Puisque c’est en quelque sorte mon art premier, mon premier cri d’artiste poussé, non à la naissance – ce serait plus fort que du Diabolo pacte – mais dès l’enfance.
« Tout homme bien portant peut se passer de
manger pendant deux jours, de poésie, jamais. », proclame
Charles Baudelaire. Ceux qui ont connu l’Occupation ou grandi dans des contrées
où l’abondance de bouffe demeure dans les brumes de l’utopie en concluront que
notre immense poète mangeait au moins une fois par jour.
Quand
je regarde autour de moi les métamorphoses de l’environnement, j’en viens à la
question : un individu sain d’esprit peut-il se satisfaire de tant de
laideur ? Peut-il se passer de Beauté ? Vous avez deux heures. Plaisanterie à part, n’hésitez pas à donner
votre avis et à laisser un commentaire.
Si
j’en viens à Baudelaire, c’est que notre rencontre a été déterminante, autant
que celle avec les vers d’Alfred de Musset que j’ai racontée dans un précédent
article.
Je
devais avoir 16 ans.

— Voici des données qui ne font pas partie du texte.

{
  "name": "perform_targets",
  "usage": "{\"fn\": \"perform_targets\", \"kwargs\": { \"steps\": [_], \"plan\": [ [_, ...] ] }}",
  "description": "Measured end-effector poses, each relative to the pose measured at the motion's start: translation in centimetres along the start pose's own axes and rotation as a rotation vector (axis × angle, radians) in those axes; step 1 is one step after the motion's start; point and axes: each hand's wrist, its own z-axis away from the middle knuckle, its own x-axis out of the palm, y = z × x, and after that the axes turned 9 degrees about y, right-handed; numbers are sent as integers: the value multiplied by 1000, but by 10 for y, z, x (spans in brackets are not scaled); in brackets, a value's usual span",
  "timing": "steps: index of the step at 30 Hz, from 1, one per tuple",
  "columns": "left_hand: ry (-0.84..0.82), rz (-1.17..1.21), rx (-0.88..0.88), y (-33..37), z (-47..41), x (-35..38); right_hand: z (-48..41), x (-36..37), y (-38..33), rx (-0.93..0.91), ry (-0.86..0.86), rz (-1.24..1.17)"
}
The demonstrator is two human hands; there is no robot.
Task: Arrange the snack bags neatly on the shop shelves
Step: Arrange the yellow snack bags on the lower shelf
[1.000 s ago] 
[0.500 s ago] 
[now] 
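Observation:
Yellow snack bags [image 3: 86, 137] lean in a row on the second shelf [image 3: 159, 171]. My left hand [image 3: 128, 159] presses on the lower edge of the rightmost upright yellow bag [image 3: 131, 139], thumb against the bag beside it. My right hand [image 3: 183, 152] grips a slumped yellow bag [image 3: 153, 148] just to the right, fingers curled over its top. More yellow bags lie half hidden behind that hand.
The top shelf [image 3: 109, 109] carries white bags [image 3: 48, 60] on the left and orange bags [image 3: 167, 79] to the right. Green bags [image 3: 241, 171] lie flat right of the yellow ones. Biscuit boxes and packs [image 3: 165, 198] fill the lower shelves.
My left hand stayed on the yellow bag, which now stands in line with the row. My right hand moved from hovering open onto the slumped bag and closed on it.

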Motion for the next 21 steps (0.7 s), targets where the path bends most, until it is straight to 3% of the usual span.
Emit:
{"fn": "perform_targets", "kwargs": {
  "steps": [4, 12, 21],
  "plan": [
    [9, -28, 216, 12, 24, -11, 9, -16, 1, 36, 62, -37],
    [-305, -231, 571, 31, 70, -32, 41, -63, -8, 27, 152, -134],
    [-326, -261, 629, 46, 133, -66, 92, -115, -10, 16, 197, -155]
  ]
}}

Un an plus tôt, mon
parrain revenait d’Amérique après plus de 10 ans d’absence avec une tante
et des cousins inconnus : un ouragan dans mon temps immobile. Mon parrain
m’a fait un cadeau inestimable, non qu’il ait cassé sa tirelire, bien peu
remplie après avoir quitté un Canada en proie au marasme économique. Un petit
livre, qui lui avait sûrement été offert à l’occasion d’une promotion, objet d’apparence
anodine, mais qui a ébranlé la terre sous mes pieds. Soudain, j’ai été
confronté à la Beauté et la beauté de la Laideur : Tu m’as donné ta boue et j’en ai fait de l’or. Car si un poète
mineur possède l’art de charmer, les grands poètes, du haut de leur immensité,
ont ce pouvoir : il y a un avant et un après les avoir lus.
Mon
rapport à la poésie n’a plus été le même après la découverte des premiers vers
des Fleurs du Mal. Non que j’ai
cherché à imiter le poète de l’Albatros. Toujours est-il qu’en tant qu’HVQ
(handicapée de la vie quotidienne) je peine à avancer sur le plancher des
vaches, et surtout à marcher droit sous le fouet et la férule.